Disaster Response in the New Economy

By: Anthony DeMaio, Director

As Houston continues to reel from the effects of #Harvey and Florida braces for #Irma, American generosity is once again in full display as individuals, nonprofits and the business community come together to help those in need. In this outpouring of compassion, we are also witnessing a transformation in corporate philanthropy. While many legacy corporations continue to operate business as usual, newer companies, including disruptive technologies, are exhibiting a new kind of corporate citizenship. Delta Air Lines would do well to take a cue from Uber, for example.

The Miami Herald reported today that airfares had skyrocketed in recent hours prompting some consumers to vent their frustrations with the major air carriers on social media with some posts going viral. On the other side of reality are major tech players like Airbnb and Uber. Once again, the hospitality company Airbnb is pushing its Disaster Response Program, encouraging hosts to open their properties to people displaced by the storm, helping them find warmth and safety free of charge. Airbnb’s program launched in 2013 is an outgrowth of its grassroots efforts to aid victims of Hurricane Sandy. Uber is offering free rides to and from Harvey shelters in Houston, Austin, Dallas, and other cities in Texas. According to the company, “No action is required to receive a free ride to or from these locations – the full discount will be applied and reflected in the app when you request UberX.”

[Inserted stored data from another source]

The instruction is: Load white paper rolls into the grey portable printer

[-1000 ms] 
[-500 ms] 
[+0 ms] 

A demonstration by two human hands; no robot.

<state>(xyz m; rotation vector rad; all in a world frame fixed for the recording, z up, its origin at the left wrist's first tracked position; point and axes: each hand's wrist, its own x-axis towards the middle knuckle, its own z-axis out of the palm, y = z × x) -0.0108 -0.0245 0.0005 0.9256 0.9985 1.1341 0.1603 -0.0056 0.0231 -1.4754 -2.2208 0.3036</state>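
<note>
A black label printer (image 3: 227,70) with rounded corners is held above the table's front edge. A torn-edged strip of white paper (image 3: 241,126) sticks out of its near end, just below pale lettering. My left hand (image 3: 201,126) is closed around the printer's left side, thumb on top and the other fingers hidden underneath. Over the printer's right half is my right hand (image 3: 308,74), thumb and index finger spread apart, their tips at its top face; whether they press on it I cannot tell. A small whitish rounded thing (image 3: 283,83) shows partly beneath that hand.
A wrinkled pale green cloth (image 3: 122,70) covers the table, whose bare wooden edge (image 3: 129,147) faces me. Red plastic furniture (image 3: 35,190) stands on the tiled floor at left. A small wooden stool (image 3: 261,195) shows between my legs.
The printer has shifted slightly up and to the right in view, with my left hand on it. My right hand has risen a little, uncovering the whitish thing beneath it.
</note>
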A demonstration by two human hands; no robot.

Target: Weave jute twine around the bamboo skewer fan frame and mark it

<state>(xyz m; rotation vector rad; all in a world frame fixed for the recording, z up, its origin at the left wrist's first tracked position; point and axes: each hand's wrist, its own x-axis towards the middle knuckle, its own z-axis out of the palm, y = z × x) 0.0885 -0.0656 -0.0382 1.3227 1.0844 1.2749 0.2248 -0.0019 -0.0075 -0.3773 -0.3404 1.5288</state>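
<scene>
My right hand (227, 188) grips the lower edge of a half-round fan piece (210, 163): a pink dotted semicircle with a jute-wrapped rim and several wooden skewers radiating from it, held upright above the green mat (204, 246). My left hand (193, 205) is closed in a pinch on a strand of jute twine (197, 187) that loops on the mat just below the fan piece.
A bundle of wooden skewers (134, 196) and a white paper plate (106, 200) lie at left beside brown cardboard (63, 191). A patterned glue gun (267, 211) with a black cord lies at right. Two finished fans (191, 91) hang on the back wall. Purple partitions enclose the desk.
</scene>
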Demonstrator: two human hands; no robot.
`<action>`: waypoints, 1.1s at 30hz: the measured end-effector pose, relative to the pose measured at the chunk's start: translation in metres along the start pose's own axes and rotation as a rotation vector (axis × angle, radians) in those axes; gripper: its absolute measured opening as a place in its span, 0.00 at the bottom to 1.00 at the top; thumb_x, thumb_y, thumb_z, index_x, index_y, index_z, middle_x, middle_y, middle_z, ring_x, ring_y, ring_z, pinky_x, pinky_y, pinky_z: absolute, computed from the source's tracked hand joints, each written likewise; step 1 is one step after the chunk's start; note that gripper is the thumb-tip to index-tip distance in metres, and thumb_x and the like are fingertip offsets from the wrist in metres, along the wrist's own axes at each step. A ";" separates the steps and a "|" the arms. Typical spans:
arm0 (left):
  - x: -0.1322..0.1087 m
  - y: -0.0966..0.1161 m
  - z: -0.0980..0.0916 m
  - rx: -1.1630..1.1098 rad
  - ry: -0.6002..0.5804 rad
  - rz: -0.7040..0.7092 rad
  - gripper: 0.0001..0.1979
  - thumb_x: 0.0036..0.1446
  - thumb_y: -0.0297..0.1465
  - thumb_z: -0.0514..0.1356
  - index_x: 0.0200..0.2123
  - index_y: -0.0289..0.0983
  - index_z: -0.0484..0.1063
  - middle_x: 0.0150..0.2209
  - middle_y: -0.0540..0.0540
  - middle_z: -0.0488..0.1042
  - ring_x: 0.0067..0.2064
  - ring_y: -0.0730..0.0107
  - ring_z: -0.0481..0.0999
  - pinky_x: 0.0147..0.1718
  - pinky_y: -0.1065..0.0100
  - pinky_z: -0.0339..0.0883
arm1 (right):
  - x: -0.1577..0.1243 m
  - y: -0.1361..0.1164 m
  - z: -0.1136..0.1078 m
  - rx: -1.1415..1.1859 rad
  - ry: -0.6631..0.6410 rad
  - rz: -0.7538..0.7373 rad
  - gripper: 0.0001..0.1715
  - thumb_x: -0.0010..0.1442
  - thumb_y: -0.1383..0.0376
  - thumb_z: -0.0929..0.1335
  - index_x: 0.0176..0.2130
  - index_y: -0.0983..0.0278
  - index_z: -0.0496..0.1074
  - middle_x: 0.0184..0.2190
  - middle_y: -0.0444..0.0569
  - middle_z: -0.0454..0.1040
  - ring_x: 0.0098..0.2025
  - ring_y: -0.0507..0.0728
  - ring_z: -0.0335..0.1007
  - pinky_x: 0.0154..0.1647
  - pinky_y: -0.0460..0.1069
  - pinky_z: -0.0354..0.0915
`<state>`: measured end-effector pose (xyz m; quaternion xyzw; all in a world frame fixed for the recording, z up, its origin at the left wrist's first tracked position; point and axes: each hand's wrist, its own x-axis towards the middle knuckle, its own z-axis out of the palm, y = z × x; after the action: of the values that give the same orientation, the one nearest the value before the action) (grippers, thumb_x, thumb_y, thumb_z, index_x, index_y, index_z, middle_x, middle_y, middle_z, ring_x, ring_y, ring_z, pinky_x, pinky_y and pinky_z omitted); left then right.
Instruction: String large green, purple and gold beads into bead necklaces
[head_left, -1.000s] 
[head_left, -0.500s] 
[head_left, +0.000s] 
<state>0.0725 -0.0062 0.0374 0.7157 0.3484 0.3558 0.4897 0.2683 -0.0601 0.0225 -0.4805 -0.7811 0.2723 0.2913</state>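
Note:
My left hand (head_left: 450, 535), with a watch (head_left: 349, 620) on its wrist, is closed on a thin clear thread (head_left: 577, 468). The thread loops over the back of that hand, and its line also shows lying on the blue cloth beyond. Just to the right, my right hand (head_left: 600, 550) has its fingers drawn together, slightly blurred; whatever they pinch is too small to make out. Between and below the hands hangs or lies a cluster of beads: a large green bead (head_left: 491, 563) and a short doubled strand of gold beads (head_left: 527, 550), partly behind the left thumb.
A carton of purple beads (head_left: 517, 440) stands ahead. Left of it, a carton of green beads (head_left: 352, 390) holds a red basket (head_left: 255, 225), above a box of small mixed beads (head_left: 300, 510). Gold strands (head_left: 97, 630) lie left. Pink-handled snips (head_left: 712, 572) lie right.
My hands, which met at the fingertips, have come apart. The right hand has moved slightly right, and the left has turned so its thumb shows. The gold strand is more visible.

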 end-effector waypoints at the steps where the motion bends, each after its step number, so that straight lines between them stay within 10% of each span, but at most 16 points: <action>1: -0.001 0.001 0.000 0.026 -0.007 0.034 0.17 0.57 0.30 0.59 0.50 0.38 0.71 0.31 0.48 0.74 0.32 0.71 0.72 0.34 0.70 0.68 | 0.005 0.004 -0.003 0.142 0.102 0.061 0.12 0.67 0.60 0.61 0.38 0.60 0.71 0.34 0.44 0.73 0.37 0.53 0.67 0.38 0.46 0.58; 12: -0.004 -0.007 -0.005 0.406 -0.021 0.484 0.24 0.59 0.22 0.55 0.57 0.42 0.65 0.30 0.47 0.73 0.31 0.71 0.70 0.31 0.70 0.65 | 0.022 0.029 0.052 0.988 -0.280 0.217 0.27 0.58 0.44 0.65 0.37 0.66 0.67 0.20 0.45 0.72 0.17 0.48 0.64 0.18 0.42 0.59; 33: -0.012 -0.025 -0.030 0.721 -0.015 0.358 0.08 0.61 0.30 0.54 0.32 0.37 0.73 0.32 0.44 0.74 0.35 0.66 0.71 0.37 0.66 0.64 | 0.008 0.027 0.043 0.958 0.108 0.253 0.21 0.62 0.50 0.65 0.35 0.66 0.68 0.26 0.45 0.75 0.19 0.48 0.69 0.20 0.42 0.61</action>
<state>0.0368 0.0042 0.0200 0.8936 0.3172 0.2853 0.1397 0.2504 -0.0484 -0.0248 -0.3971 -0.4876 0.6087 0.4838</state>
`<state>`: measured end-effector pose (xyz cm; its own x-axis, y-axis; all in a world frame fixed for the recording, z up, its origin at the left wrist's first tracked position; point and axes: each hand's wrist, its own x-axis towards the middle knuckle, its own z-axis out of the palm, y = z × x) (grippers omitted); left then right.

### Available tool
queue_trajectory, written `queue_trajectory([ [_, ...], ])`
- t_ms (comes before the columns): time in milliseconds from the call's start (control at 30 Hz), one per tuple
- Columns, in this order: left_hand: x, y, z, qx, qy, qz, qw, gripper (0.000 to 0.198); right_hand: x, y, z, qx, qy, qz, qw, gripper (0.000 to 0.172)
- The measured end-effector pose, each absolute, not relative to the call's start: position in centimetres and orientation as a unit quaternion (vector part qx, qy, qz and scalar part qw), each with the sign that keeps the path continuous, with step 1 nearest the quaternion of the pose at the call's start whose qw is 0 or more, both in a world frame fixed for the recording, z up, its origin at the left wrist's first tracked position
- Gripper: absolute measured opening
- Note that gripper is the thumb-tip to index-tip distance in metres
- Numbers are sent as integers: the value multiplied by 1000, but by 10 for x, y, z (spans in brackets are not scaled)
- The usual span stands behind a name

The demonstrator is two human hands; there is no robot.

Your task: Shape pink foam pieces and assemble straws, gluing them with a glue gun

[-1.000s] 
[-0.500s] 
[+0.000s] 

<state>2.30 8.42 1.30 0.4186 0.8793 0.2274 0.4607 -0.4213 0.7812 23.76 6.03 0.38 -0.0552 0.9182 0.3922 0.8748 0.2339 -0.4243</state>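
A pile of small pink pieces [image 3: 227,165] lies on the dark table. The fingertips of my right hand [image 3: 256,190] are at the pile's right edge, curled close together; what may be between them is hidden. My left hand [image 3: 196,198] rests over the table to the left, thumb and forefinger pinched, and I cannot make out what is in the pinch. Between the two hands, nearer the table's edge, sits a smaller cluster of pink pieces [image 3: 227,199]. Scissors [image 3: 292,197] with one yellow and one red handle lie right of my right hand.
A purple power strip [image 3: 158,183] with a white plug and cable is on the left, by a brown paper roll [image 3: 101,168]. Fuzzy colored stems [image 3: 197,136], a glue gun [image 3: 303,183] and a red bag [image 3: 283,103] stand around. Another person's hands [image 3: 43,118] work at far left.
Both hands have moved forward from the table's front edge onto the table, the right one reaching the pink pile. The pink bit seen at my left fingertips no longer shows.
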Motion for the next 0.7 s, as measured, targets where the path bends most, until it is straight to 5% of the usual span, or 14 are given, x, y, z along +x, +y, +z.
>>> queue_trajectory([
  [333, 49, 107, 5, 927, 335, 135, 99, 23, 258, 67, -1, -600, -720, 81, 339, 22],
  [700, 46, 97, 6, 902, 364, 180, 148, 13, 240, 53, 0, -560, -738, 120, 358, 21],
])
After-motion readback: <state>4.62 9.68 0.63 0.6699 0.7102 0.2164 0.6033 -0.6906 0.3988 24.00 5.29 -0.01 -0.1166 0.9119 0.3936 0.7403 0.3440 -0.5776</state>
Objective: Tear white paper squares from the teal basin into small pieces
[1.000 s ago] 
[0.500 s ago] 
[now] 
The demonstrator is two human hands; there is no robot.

To be fair, most legacy corporations, including the big airlines, have robust #CSR operations, contributing valuable support to the relief efforts. In many cases, however, their playbooks could benefit from a refresh. There’s still a need for big checks, aircraft and trucks loaded with supplies, free flights for responders and aide workers, and other traditional response initiatives that only large-scale organizations can muster. But, when compared to the immediate utility of Uber and Airbnb’s contributions, the conventional response programs seem outmoded. And their humanitarian response is largely eclipsed by the negative PR engendered by allegations of price gouging.

Perhaps in the future we’ll see airlines – and other big companies – looking to make a more substantive contribution in the face of a devastating storm. At the very least, they need to know that corporate greed has no place during a natural disaster. Every company should be thinking about their CSR plans.